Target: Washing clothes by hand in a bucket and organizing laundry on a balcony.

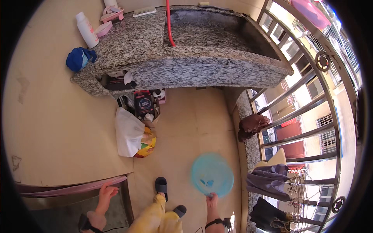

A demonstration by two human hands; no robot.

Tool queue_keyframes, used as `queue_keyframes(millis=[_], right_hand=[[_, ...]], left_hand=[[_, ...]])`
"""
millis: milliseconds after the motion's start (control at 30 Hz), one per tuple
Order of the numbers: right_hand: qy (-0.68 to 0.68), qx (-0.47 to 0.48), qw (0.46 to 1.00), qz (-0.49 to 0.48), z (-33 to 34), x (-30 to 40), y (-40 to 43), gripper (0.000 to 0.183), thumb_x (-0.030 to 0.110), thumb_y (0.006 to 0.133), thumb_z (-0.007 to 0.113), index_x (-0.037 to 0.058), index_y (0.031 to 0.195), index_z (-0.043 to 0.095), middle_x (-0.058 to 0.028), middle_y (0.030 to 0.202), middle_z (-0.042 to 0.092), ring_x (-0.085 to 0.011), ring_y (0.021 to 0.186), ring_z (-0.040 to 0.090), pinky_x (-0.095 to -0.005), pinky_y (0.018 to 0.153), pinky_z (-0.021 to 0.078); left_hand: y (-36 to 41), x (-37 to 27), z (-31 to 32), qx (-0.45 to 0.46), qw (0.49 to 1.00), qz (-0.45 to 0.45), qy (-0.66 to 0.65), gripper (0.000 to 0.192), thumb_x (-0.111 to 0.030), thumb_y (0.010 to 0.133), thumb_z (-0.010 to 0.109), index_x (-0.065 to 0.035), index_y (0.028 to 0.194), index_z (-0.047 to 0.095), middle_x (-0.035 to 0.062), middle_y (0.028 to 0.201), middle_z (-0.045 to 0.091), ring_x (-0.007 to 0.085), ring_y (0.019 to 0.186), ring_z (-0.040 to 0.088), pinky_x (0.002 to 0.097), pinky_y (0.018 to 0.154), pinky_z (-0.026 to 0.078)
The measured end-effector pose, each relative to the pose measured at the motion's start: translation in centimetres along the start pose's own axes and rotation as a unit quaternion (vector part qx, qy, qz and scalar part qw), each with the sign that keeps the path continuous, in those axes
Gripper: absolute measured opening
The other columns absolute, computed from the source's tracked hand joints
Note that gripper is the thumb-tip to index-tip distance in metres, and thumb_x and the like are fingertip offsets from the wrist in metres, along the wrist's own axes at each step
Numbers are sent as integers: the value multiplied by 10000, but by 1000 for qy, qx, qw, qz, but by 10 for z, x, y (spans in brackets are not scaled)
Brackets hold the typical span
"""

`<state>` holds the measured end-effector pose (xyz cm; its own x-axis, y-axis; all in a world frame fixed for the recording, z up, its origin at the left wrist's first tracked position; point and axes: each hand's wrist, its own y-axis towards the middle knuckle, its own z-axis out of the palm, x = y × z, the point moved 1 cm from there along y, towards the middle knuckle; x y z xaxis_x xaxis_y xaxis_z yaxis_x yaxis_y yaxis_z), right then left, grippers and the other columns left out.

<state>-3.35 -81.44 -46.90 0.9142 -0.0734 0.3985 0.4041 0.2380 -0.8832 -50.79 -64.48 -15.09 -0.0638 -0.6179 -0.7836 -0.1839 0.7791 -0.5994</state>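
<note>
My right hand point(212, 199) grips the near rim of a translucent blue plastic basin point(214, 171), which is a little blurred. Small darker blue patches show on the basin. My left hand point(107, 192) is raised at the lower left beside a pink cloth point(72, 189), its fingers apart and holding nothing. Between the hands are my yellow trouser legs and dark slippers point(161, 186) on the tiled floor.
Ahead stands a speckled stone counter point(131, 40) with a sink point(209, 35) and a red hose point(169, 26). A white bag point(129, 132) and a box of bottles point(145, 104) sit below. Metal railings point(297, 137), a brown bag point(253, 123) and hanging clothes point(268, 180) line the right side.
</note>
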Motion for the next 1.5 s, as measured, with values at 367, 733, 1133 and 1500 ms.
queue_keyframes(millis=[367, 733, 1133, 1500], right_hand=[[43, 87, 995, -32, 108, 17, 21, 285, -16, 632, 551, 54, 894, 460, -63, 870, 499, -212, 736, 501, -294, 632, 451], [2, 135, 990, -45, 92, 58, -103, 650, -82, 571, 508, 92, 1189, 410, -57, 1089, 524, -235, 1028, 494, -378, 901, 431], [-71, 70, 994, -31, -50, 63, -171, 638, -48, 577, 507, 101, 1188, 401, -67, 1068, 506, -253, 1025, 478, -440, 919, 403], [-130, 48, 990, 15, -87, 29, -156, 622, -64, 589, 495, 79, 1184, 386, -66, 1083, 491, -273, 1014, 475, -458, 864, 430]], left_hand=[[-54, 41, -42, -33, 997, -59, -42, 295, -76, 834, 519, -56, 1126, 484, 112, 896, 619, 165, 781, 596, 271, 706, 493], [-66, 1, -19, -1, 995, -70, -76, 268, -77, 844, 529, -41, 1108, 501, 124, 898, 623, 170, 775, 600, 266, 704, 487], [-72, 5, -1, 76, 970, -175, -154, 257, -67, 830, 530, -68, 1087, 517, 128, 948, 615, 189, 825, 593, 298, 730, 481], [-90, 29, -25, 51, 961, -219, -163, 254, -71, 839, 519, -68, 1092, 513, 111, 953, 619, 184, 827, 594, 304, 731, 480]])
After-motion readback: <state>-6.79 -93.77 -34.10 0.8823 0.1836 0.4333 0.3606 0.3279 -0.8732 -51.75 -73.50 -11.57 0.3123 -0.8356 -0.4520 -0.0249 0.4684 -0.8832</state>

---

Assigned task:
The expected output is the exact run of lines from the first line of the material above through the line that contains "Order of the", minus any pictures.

The answer:
Target: Washing clothes by hand in a bucket and organizing laundry on a balcony.


A demonstration by two human hands; no robot.

Tool queue_keyframes, used as `queue_keyframes(millis=[_], right_hand=[[_, ...]], left_hand=[[_, ...]])`
"""
millis: milliseconds after the motion's start (control at 30 Hz), one per tuple
Order of the numbers: right_hand: qy (-0.68 to 0.68), qx (-0.47 to 0.48), qw (0.46 to 1.00), qz (-0.49 to 0.48), z (-33 to 34), x (-30 to 40), y (-40 to 43), gripper (0.000 to 0.183), thumb_x (-0.030 to 0.110), thumb_y (0.006 to 0.133), thumb_z (-0.007 to 0.113), index_x (-0.037 to 0.058), index_y (0.031 to 0.195), index_z (-0.043 to 0.095), middle_x (-0.058 to 0.028), middle_y (0.030 to 0.202), middle_z (-0.042 to 0.092), ring_x (-0.085 to 0.011), ring_y (0.021 to 0.186), ring_z (-0.040 to 0.090), pinky_x (-0.095 to -0.005), pinky_y (0.018 to 0.153), pinky_z (-0.021 to 0.078); left_hand: y (-36 to 41), x (-37 to 27), z (-31 to 32), qx (-0.45 to 0.46), qw (0.49 to 1.00), qz (-0.45 to 0.45), qy (-0.66 to 0.65), gripper (0.000 to 0.192), thumb_x (-0.111 to 0.030), thumb_y (0.010 to 0.133), thumb_z (-0.010 to 0.109), index_x (-0.065 to 0.035), index_y (0.028 to 0.194), index_z (-0.047 to 0.095), middle_x (-0.035 to 0.062), middle_y (0.028 to 0.201), middle_z (-0.045 to 0.091), ring_x (-0.007 to 0.085), ring_y (0.019 to 0.186), ring_z (-0.040 to 0.088), pinky_x (0.002 to 0.097), pinky_y (0.018 to 0.154), pinky_z (-0.026 to 0.078)

This answer is complete as written.